Raw Pork Products Exploratory Sampling Program
FSIS announced the launch of the Raw Pork Products Exploratory Sampling Program (RPPESP) in April 2015. The goal of the project is to collect data on the presence of Salmonella, other pathogens, and indicator organisms in various pork products. The project includes:
- retail sampling (completed in FY 2014),
- the first phase exploratory sampling at slaughter and processing establishments (May 2015 to November 2015),
- samples taken during the transition phase (January 2016 to May 2017), and
- a second phase of exploratory sampling (beginning June 1, 2017).

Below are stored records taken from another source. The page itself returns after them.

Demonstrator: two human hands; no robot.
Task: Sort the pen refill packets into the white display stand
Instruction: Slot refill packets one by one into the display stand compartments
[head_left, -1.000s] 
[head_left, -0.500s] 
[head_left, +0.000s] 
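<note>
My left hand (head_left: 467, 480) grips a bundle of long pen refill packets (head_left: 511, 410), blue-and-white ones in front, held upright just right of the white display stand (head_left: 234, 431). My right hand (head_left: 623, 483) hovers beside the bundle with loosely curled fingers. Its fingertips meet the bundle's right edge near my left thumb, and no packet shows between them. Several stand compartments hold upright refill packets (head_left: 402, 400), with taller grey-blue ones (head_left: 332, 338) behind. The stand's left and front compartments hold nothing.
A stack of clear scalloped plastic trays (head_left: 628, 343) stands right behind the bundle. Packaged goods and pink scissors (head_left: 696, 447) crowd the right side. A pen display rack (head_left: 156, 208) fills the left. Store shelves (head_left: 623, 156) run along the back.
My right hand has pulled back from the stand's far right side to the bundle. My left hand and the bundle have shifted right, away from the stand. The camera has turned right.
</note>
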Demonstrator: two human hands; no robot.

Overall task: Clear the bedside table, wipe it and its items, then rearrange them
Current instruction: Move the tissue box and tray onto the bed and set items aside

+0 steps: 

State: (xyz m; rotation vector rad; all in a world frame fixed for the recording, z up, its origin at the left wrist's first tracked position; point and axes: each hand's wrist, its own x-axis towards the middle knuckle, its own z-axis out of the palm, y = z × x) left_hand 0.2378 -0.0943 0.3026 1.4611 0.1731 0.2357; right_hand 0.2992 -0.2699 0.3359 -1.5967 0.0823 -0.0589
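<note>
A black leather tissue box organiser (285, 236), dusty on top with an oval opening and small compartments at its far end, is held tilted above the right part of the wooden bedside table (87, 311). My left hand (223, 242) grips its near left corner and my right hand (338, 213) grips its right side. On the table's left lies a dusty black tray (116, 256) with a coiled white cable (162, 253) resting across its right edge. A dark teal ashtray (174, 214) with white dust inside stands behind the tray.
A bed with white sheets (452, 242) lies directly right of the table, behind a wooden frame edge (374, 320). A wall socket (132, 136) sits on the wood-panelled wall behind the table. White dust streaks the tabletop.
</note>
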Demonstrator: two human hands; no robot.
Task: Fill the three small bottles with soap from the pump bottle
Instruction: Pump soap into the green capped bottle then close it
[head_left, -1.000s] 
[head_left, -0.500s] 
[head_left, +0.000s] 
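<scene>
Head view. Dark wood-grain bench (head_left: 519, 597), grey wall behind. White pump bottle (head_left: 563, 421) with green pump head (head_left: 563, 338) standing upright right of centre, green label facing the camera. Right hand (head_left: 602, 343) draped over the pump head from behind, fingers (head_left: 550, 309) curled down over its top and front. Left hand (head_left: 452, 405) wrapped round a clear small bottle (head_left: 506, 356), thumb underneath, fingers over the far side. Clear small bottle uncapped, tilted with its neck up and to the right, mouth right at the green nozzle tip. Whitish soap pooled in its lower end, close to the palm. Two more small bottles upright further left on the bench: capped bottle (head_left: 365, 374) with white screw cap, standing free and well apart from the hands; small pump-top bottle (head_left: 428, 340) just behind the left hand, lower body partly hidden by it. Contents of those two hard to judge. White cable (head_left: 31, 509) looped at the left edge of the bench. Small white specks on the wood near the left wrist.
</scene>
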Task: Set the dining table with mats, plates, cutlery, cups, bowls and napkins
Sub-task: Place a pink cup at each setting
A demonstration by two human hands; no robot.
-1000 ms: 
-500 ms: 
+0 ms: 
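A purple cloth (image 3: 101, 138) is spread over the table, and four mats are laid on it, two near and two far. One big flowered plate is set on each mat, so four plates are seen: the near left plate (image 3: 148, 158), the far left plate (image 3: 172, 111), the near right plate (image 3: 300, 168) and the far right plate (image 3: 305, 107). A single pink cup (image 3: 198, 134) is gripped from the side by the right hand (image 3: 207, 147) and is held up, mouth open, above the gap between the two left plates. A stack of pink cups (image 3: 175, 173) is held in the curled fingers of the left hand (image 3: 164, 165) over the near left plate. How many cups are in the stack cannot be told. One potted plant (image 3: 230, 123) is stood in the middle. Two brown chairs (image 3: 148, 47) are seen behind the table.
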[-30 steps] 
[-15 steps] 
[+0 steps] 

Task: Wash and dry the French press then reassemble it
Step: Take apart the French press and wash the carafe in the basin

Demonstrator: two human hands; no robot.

During the initial phase of the sampling program, the Agency analyzed approximately 1,200 samples and evaluated the sampling results. A presentation with the results from the first phase of exploratory and transitional sampling results is now available. The Agency continued to collect and analyze raw pork products for Salmonella while the second phase of the study was being designed. A summary of the sample results obtained during that transitional period and the second phase of sampling can be viewed (when available). This report includes the most recent quarterly data for multiple FSIS sampling projects, as well as data for the most recent calendar year, and fiscal year As the report is updated, older data may be archived.
FSIS announced the new phase of exploratory sampling in Notice 30-17 issued on May 26, 2017.
FSIS transitioned into the second phase of the RPPESP on June 1, 2017.
For this sampling project, FSIS field employees will collect raw intact and non-intact pork cuts and raw comminuted products. During the initial exploratory sampling phase, FSIS did not sample establishments if the average daily volume range was 1 to 1,000 pounds per day for an eligible product group. During the new phase, establishments producing a minimum of eligible products in the average daily volume range of 101 to 1,000 pounds per day will be sampled if the number of days of production is 21 or more days in a calendar month.
The sample collected will be two pounds of various pork products that will be shipped to FSIS laboratories and analyzed for Salmonella and two types of indicator organisms: counts of aerobic bacteria and generic E. coli. Samples collected from plants that both slaughter and produce eligible pork products will also be analyzed for Shiga-toxin-producing E. coli (STECs), including E. coli O157:H7 and six STEC serogroups—O26, O45, O103, O111, O121, and O145. The eligible product categories to be sampled include:
- Intact Cuts (including bone-in and boneless),
- Non-Intact Cuts (including bone-in and boneless), and
- Comminuted products (Ground Pork; Sausage, patties, and other formed products; Mechanically Separated; Advanced Meat Recovery; and Other Comminuted Pork).
|Retail Sampling||Initial Exploratory Phase||Transition Sampling||Second Exploratory Phase|
|Timeframe||Completed FY 2014||Completed FY 2015||Completed FY 2016||Completed May 2017||Beginning June 2017|
|Number of Samples||150 samples||200 samples||1,000 samples||-3,650 samples||-4,200 samples (Salmonella and indicators) -1,920 samples (also analyzed for STECs)|
|Eligible Plants||N/A||All plants producing more than 1,000 lbs. eligible pork products per day||All plants producing more than 1,000 lbs. eligible pork products per day||All plants producing more than 1,000 lbs. eligible pork products per day||Non-slaughter plants that produce a minimum of 101 to 1,000 lbs. at least 21 days per month||Plants that slaughter and produce a minimum of 101 to 1,000 lbs. at least 21 days per month|
|Analytes Tested||Salmonella||Salmonella, Campylobacter, STECs, Toxoplasma, gondii, MRSA, Tersinia enterocolltica, and indicator organisms||Salmonella, and indicator organisms||Salmonella||Salmonella and indicator organisms; aerobic count and generic E. coli||Salmonella, STECs, and indicator organisms: aerobic count and generic E. coli|
|Pork Product Types Collected||Non-intact ground pork||Intact pork cuts, other intact pork, non-intact pork cuts, other non-intact pork, and comminuted pork||Intact pork cuts, other intact pork, non-intact pork cuts, other non-intact pork, and comminuted pork||Intact pork cuts, other intact pork, non-intact pork cuts, other non-intact pork, and comminuted pork||Intact pork cuts, non-intact pork cuts, and comminuted pork|
The FSIS Office of Public Health Science and the Office of Planning, Analysis and Risk Management (OPARM) will analyze the data collected in the Raw Pork Products Exploratory Sampling Program to determine the percent positive and prevalence for Salmonella and to help develop a Risk Profile for STEC in pork. A Summary of the results of the second phase of the Raw Pork Products Exploratory Sampling Baseline Study can be found here. The Agency will use this data to inform food safety policies for pork products.